- How to complete this task: Retype the listing exactly. Leave out the images.

- Given material:
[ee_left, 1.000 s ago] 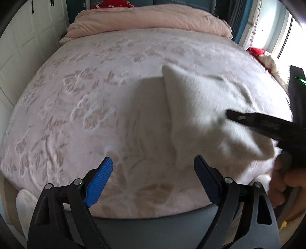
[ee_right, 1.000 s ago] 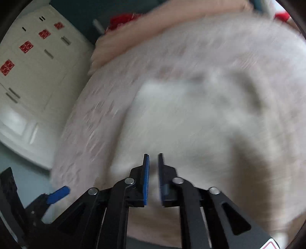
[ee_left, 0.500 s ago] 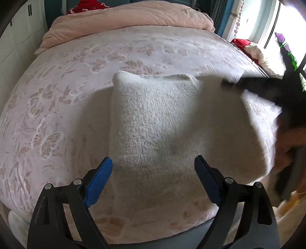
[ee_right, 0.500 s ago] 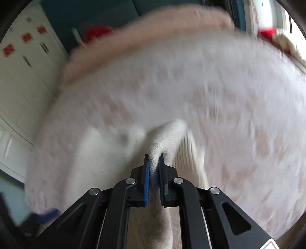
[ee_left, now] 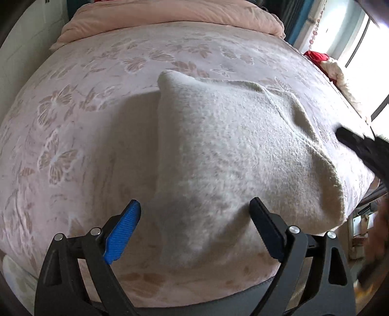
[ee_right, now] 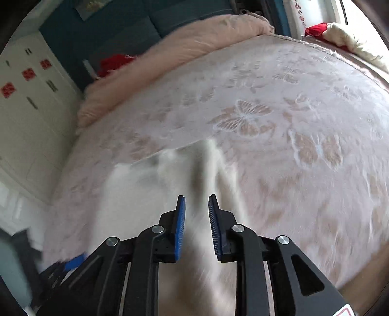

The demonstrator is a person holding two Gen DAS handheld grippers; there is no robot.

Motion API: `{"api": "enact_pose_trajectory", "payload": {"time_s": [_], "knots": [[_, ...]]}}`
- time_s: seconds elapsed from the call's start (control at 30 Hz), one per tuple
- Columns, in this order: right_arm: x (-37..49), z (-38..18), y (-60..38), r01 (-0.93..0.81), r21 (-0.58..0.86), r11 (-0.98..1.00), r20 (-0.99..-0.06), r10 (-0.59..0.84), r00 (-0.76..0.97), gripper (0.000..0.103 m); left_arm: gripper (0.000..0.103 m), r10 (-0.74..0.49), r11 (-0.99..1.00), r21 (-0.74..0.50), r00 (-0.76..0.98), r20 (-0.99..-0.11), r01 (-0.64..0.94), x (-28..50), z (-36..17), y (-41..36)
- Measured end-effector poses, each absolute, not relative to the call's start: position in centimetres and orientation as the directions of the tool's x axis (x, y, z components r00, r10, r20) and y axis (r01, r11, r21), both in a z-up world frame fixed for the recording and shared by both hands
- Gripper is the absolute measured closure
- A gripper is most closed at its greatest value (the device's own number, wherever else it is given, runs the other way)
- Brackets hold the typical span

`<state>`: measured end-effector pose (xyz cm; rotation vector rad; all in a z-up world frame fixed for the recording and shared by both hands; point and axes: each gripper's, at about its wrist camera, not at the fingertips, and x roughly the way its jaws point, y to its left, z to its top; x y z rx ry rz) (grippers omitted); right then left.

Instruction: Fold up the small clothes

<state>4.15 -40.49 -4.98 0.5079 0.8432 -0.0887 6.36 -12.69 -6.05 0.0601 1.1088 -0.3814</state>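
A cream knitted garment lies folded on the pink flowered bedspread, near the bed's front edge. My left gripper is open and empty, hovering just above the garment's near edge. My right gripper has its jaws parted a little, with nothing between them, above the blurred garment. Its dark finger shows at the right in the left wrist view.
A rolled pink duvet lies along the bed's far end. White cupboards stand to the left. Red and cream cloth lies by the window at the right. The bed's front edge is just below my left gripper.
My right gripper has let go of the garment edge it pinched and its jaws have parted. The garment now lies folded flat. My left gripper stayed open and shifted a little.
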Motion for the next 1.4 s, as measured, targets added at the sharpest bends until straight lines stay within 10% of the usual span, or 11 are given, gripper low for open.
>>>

- Exercise result:
[ee_left, 1.000 s ago] 
[ee_right, 1.000 s ago] 
[ee_left, 0.500 s ago] 
[ee_right, 0.500 s ago] 
[ee_left, now] 
[ee_right, now] 

The demonstrator is a person holding two Gen DAS handheld grippers; there is no robot.

Motion API: `{"api": "enact_pose_trajectory", "payload": {"time_s": [_], "knots": [[_, ...]]}}`
- time_s: seconds elapsed from the call's start (control at 30 Hz), one per tuple
- Columns, in this order: right_arm: x (-37..49), z (-38..18), y (-60..38), r01 (-0.93..0.81), r21 (-0.58..0.86), r11 (-0.98..1.00), r20 (-0.99..-0.06), r10 (-0.59..0.84), r00 (-0.76..0.97), gripper (0.000..0.103 m); left_arm: gripper (0.000..0.103 m), r10 (-0.74..0.49), r11 (-0.99..1.00), r21 (-0.74..0.50), r00 (-0.76..0.98), r20 (-0.99..-0.11), r01 (-0.64..0.94), x (-28..50), z (-36..17), y (-41..36)
- Measured end-effector poses, each absolute, not relative to the call's start: position in centimetres and orientation as the directions of the tool's x axis (x, y, z components r00, r10, r20) and y axis (r01, r11, r21), both in a z-up world frame fixed for the recording and shared by both hands
- Gripper is the absolute measured closure
- A gripper is most closed at its greatest value (the device's own number, wherever else it is given, runs the other way)
- Brackets hold the typical span

`<state>`: measured end-effector pose (xyz cm; rotation vector rad; all in a z-up world frame fixed for the recording and shared by both hands; point and axes: each gripper's, at about its wrist camera, not at the fingertips, and x roughly the way its jaws point, y to its left, z to its top; x y z rx ry rz) (grippers omitted); right then left.

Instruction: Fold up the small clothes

<state>4.15 -40.49 -4.98 0.5079 0.8432 -0.0887 6.36 -12.69 -6.05 0.0601 1.1088 -0.3814</state>
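A cream knitted garment lies folded on the pink flowered bedspread, near the bed's front edge. My left gripper is open and empty, hovering just above the garment's near edge. My right gripper has its jaws parted a little, with nothing between them, above the blurred garment. Its dark finger shows at the right in the left wrist view.
A rolled pink duvet lies along the bed's far end. White cupboards stand to the left. Red and cream cloth lies by the window at the right. The bed's front edge is just below my left gripper.
My right gripper has let go of the garment edge it pinched and its jaws have parted. The garment now lies folded flat. My left gripper stayed open and shifted a little.
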Motion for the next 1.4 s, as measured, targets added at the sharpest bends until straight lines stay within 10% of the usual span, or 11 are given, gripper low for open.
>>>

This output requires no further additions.